The Supreme Court ruled in McDonald v. City of Chicago that the Second Amendment applies to state and local governments, a landmark decision that struck down the city's nearly complete ban on handgun ownership.
Justice Samuel Alito wrote the majority opinion in the 5-4 decision, holding that the right to bear arms is fundamental to the nation's scheme of ordered liberty and therefore binding on the states through the Fourteenth Amendment. The ruling extended protections first established in District of Columbia v. Heller two years earlier, which had invalidated a federal gun ban in Washington, D.C.
Chicago had maintained one of the nation's strictest handgun restrictions since 1982, effectively prohibiting residents from possessing operational handguns in their homes. The city argued its ban served compelling public safety interests in a city struggling with gun violence.

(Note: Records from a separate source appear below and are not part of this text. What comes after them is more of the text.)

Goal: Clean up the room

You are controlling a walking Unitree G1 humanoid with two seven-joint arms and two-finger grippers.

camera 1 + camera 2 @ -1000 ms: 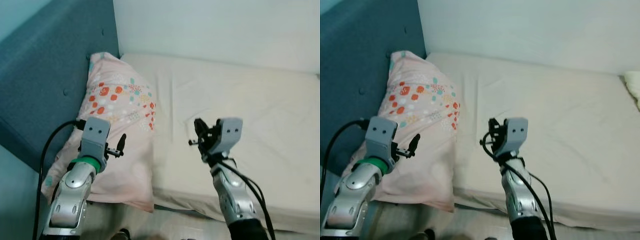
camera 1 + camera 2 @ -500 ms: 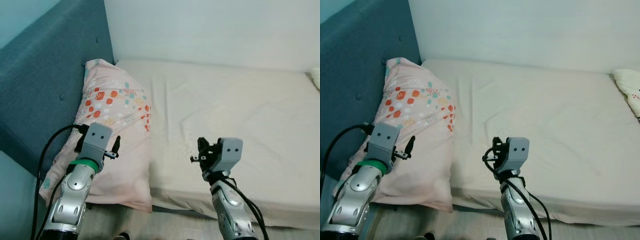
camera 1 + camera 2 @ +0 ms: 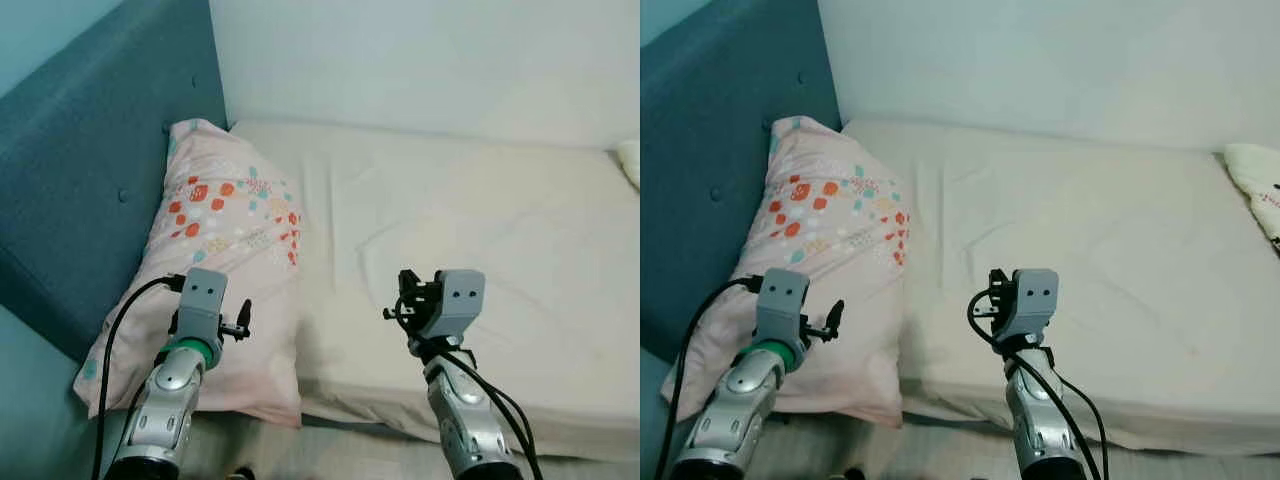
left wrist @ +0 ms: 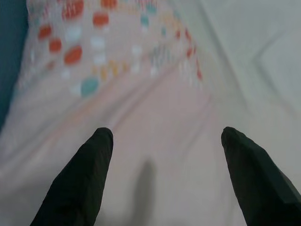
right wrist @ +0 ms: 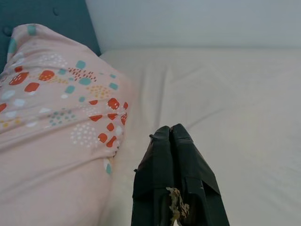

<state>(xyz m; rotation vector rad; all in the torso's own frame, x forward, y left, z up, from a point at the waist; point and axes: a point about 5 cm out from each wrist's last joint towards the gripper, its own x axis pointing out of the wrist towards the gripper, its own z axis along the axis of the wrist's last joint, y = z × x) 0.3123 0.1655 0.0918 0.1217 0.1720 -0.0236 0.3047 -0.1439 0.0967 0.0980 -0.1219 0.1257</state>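
Since the pink pillow (image 3: 215, 265) lies along the left edge of the bed (image 3: 480, 230), its long axis running from the blue headboard (image 3: 90, 190) corner down toward the robot, the left gripper (image 3: 240, 322) is plainly the nearer tool: it hangs just over the pillow's lower, plain end with its two black fingers (image 4: 82, 181) spread wide apart and nothing between them (the wrist view looks straight up the pillow's length toward the dotted patch). Any grasp here would, I judge, come by lowering that arm onto the fabric directly beneath it. Further right, the right gripper (image 3: 408, 300) hovers over the bare cream sheet, apart from the pillow's inner edge, its fingers (image 5: 176, 179) pressed together and empty. At the far right edge of the mattress a second pale cushion (image 3: 1258, 185) peeks in, well apart from both arms.
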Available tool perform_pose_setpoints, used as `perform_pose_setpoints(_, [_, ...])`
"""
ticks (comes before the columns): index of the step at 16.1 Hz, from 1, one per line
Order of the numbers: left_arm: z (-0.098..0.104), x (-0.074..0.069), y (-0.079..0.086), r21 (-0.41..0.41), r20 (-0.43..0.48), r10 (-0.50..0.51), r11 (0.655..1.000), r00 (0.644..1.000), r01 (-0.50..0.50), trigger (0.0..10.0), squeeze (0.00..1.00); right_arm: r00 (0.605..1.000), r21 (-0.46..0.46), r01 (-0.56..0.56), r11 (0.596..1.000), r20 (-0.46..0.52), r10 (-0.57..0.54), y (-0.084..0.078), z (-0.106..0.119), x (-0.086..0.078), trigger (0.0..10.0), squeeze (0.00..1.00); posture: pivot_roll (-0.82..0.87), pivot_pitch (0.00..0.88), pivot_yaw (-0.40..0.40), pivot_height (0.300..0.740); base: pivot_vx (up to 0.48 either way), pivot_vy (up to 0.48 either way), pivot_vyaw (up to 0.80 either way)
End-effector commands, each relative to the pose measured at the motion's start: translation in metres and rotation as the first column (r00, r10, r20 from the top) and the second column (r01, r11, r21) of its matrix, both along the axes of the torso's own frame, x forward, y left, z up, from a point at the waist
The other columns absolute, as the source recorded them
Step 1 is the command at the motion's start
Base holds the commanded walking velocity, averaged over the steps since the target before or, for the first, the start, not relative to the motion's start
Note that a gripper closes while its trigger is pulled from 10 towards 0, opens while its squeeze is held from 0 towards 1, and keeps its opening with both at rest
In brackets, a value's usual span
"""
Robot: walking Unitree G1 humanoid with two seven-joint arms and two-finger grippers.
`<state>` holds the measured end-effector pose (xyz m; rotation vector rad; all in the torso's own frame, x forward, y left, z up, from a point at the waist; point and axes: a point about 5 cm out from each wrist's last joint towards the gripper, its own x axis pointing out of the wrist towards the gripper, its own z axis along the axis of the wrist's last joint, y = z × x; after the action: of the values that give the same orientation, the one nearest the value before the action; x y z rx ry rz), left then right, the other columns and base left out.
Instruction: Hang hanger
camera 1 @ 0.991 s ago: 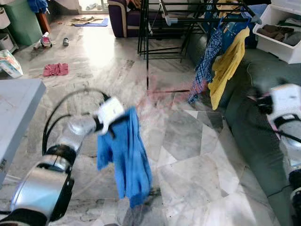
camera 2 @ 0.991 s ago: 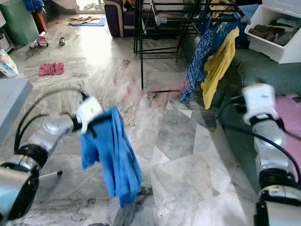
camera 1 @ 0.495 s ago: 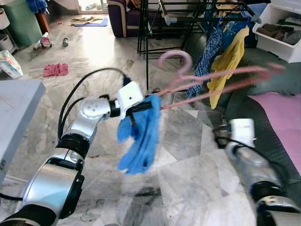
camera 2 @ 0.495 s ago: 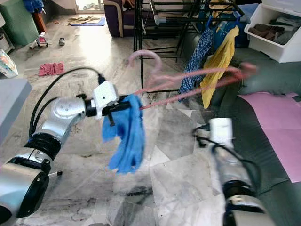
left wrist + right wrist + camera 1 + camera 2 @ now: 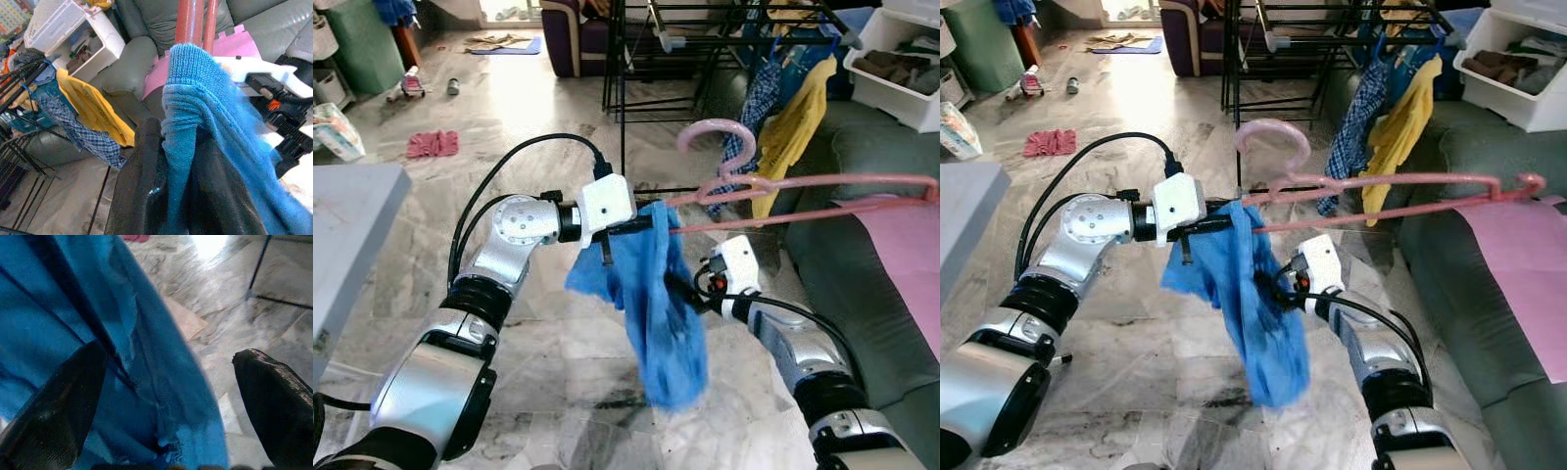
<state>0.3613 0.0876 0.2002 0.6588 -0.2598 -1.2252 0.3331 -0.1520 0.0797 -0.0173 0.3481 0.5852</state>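
Spanning most of the view, the marble floor [image 5: 529, 127] is bare around the robot, with a red rag [image 5: 432, 144] lying far off to the left. Black drying rack [image 5: 1332, 29] stands ahead with a yellow shirt [image 5: 1398, 127] and plaid shirt [image 5: 1349, 127] hanging at its right end. Grey sofa [image 5: 891, 323] runs along the right, white bin [image 5: 891, 69] on it.

Left arm is raised and stretched forward; left gripper [image 5: 641, 224] is clamped on the end of the pink hanger [image 5: 803, 186], held level, hook up, blue cloth [image 5: 661, 313] draped at the grip.

Right arm is bent inward; right gripper [image 5: 171, 391] has jaws spread wide, against the cloth's lower part.
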Motion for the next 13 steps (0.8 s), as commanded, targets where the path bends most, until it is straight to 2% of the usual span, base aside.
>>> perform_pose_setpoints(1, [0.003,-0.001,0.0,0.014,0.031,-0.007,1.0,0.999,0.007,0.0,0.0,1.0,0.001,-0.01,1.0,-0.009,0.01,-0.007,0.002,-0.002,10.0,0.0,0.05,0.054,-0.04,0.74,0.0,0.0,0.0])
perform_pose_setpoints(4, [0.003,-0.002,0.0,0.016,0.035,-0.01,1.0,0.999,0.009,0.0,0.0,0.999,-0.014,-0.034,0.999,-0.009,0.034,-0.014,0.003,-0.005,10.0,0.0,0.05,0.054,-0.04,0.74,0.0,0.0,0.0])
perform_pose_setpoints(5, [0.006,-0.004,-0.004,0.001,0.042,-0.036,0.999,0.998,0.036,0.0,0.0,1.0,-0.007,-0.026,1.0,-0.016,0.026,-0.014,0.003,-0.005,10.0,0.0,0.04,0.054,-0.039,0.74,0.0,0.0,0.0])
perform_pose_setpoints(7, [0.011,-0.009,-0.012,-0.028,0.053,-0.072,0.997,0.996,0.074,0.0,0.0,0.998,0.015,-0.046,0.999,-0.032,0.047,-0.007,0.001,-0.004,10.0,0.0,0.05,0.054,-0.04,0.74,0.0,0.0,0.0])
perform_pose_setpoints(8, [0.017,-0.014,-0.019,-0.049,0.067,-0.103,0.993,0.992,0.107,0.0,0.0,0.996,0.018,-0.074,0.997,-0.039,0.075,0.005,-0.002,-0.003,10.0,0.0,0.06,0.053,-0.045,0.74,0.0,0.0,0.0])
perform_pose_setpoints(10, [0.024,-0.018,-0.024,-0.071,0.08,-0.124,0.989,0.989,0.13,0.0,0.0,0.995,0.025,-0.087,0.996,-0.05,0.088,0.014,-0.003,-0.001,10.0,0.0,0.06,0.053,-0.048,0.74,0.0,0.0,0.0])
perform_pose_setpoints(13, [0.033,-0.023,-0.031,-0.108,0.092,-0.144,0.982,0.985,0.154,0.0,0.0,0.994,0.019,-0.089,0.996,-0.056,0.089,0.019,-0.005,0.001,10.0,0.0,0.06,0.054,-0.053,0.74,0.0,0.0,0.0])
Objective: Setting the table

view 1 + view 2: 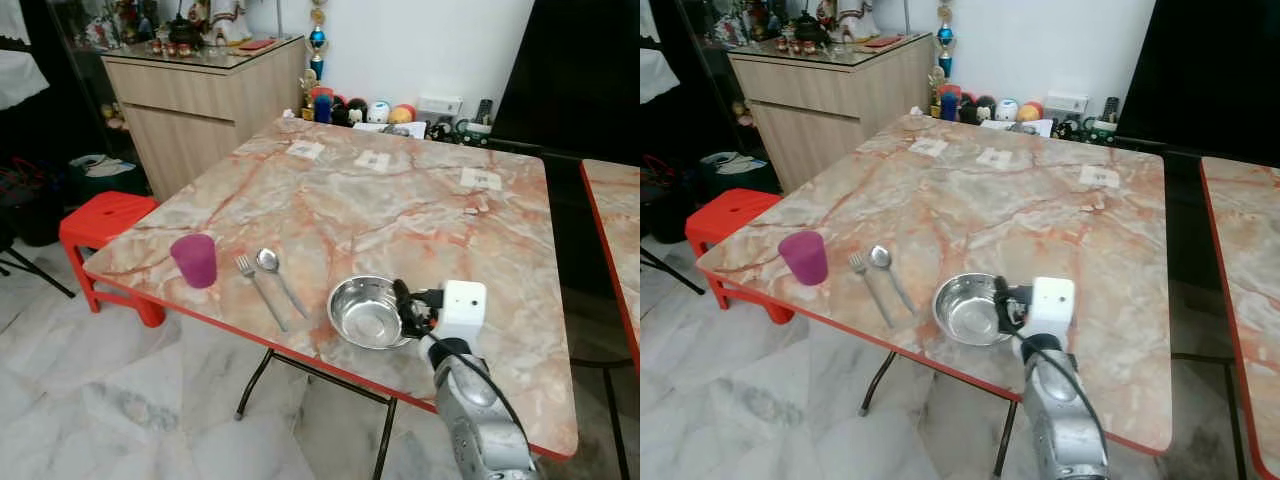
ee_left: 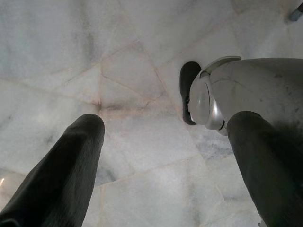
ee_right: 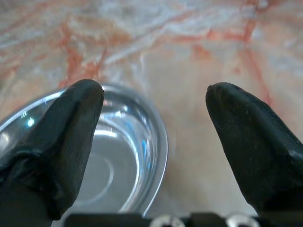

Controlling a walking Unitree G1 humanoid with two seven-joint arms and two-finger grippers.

The Court rejected this reasoning, finding that the Second Amendment's protections could not be wholly eliminated at the state level.
Justices John Paul Stevens and Ruth Bader Ginsburg dissented, warning the decision would hamper states' ability to regulate firearms in response to local crime patterns. The dissenters argued the majority had created an absolute constitutional right where the framers intended flexibility for democratic determination.
The decision represented a major conservative victory on gun rights, effectively nationalizing Second Amendment protections that previously applied only to federal law. It ended decades of legal consensus that the Second Amendment posed no barrier to state and local gun regulations. Chicago and other cities with strict handgun bans faced immediate legal challenges to their ordinances following the ruling.
The 5-4 split reflected the Court's ideological divide during the Roberts Court era, with conservative justices prioritizing individual gun ownership rights against governmental restrictions, while liberal justices deferred to elected officials' crime prevention authority.